New post up at my big-blog WitchWords. An excerpt:

All of a sudden, it hit me with all the weight of a 10-ton truck on the freeway. The California Supreme Court, the final authority of my state, had given the green light to the idea that 51% of voters can strip or alter fundamental rights guaranteed by our State Constitution completely at will. My boyfriend held me while I cried and gasped, over and over between the sobs that shook me, "Why?" I never got farther than that, with tears choking me till I couldn't speak. I wasn't talking to him, anyway, nor really to the CASC. I was talking to the 52% of Californians who did this to me. This is what I wanted to ask:

Why do you hate us so much?
Why are my rights yours to vote on?
Why doesn't the constitution of my state protect me the way it protects you?
Why do you have the right to make me a second-class citizen?
Why, why, why, why?


Read the rest here.

Feb. 21st, 2009

Quote of the Day

You can teach that Christians believe Jesus died for our sins. You can’t teach that Jesus died for our sins. You also need to teach that many people don’t believe Jesus died for our sins. And you need to teach that not believing Jesus died for our sins doesn’t make you evil.

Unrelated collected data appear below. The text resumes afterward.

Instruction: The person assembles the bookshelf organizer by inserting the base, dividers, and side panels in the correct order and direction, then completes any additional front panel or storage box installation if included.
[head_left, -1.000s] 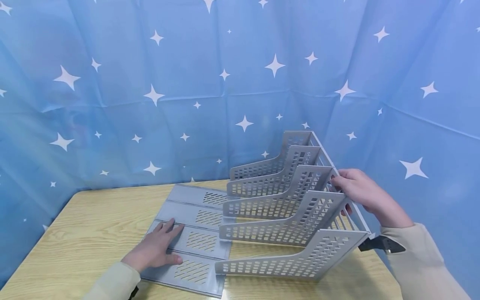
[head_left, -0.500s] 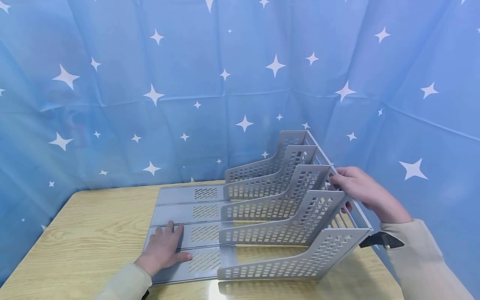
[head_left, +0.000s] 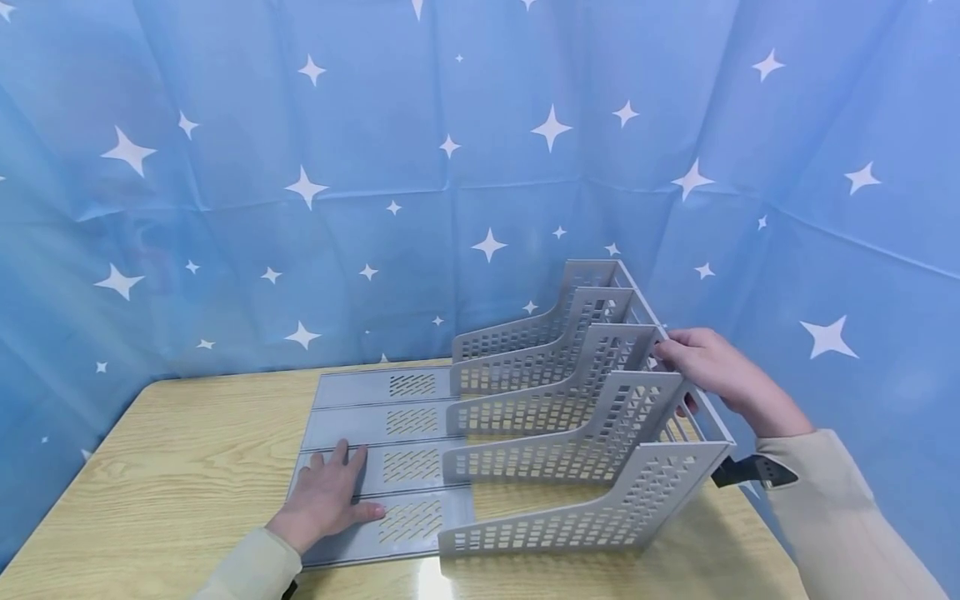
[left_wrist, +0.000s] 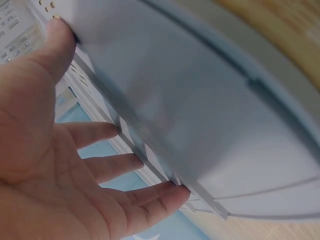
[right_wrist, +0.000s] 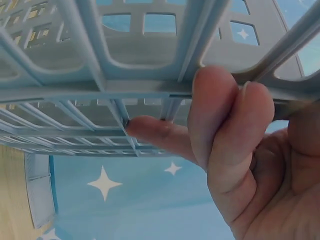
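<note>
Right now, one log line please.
Left hand: rests on slotted panel | right hand: grips grey rack by barred back | panel: flat on table

The rack (head_left: 588, 442) is grey, its sides patterned with grids of holes; the grey panel (head_left: 345, 421) bears slanted slots. Yellowish wood grain marks the counter (head_left: 187, 467). White four-pointed stars dot the blue curtain (head_left: 375, 108). The sleeves (head_left: 840, 517) are cream.
</note>
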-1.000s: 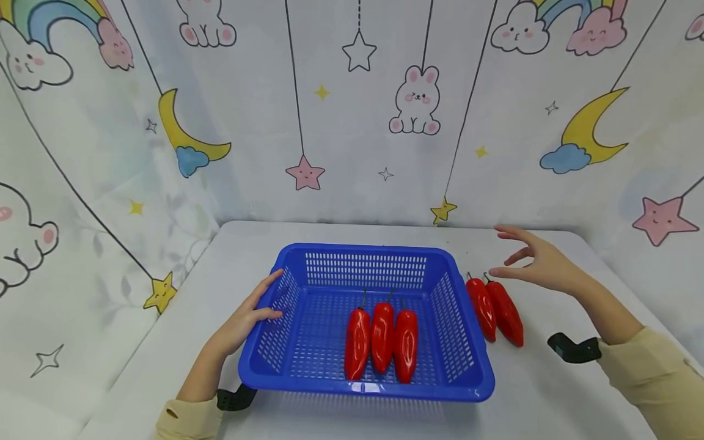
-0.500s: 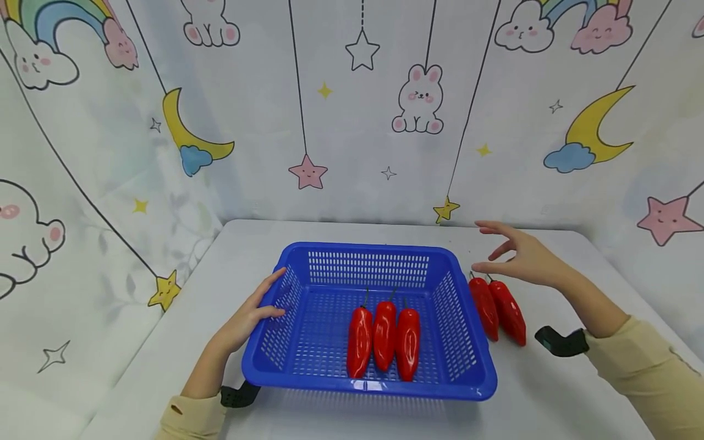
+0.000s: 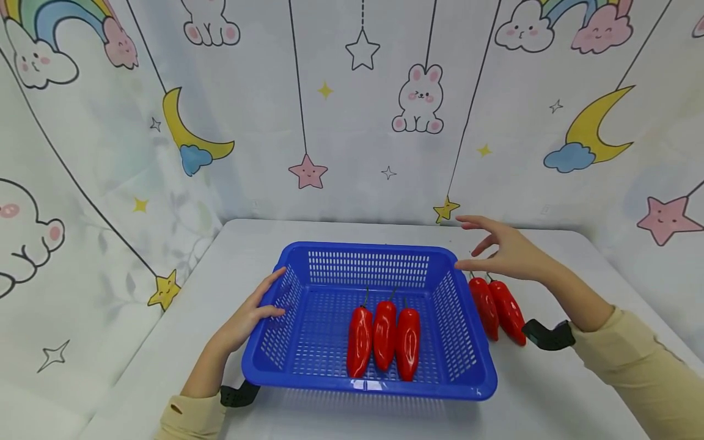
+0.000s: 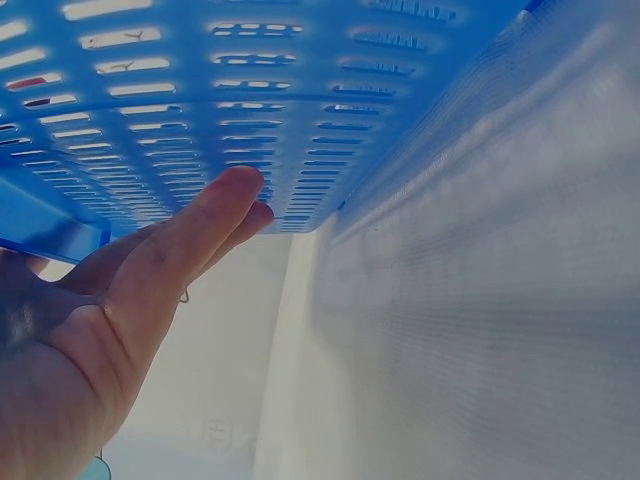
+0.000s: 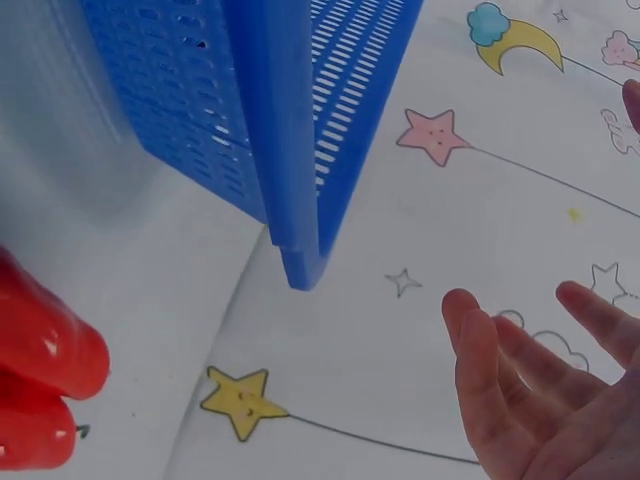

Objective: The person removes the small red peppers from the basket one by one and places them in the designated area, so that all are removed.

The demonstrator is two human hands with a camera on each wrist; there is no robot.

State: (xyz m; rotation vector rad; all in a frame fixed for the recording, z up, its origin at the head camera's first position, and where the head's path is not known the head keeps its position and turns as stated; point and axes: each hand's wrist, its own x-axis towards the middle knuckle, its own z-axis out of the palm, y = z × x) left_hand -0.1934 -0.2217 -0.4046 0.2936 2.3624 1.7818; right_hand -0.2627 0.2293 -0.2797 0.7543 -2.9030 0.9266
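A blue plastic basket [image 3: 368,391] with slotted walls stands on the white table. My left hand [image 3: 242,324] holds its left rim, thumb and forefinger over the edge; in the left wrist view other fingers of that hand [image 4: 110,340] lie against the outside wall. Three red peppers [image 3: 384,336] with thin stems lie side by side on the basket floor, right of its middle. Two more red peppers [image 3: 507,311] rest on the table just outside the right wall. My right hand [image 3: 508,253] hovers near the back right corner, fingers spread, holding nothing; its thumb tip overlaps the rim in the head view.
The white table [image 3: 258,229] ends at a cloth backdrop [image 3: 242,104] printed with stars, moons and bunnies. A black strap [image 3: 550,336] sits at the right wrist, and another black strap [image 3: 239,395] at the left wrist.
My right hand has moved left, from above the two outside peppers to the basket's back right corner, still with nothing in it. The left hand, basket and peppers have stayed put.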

Or you could just say, “fuck it”, and teach math instead.
- A commenter at Pandagon.net, on how to properly treat religious subjects in public schools. Amen!

Feb. 12th, 2009

Not In My State

As time passes since the tragedy and travesty that was the passing of Prop H8 (yes, I'm going to keep calling it that), more and more fascinating tidbits come to light regarding the financing of the bill. First the LDS church "revising" its official figure donated from around $2,000 to $188,000 (a minor accounting error, I'm sure), and now this.

Via Pam's House Blend, I've just learned that Texans contributed a total of $1.4 mil to Prop H8. $1.12 mil of that went to supporting H8, while about $300k went to groups who opposed it. Even better, back in 2005 when Texas had its own same-sex marriage ban on the ballot, the donations for and against only totaled around $1.28 mil.

So let me get this straight. Texans donated MORE money to fuck with marriage laws in MY STATE than they did to fuck with their own? What the hell, people? What is the point of HAVING separate states, if we can sit here screwing around with each others laws like that?

If I can figure out how to do it, and get the support for it, I'm going to get a proposition on the ballot in CA, stating that only citizens of the state may donate to political causes within the state. Because there is something just WRONG with the idea that people who don't even live here and have no vested interest in our laws can plunk down hundreds of thousands of dollars to work toward having those laws changed.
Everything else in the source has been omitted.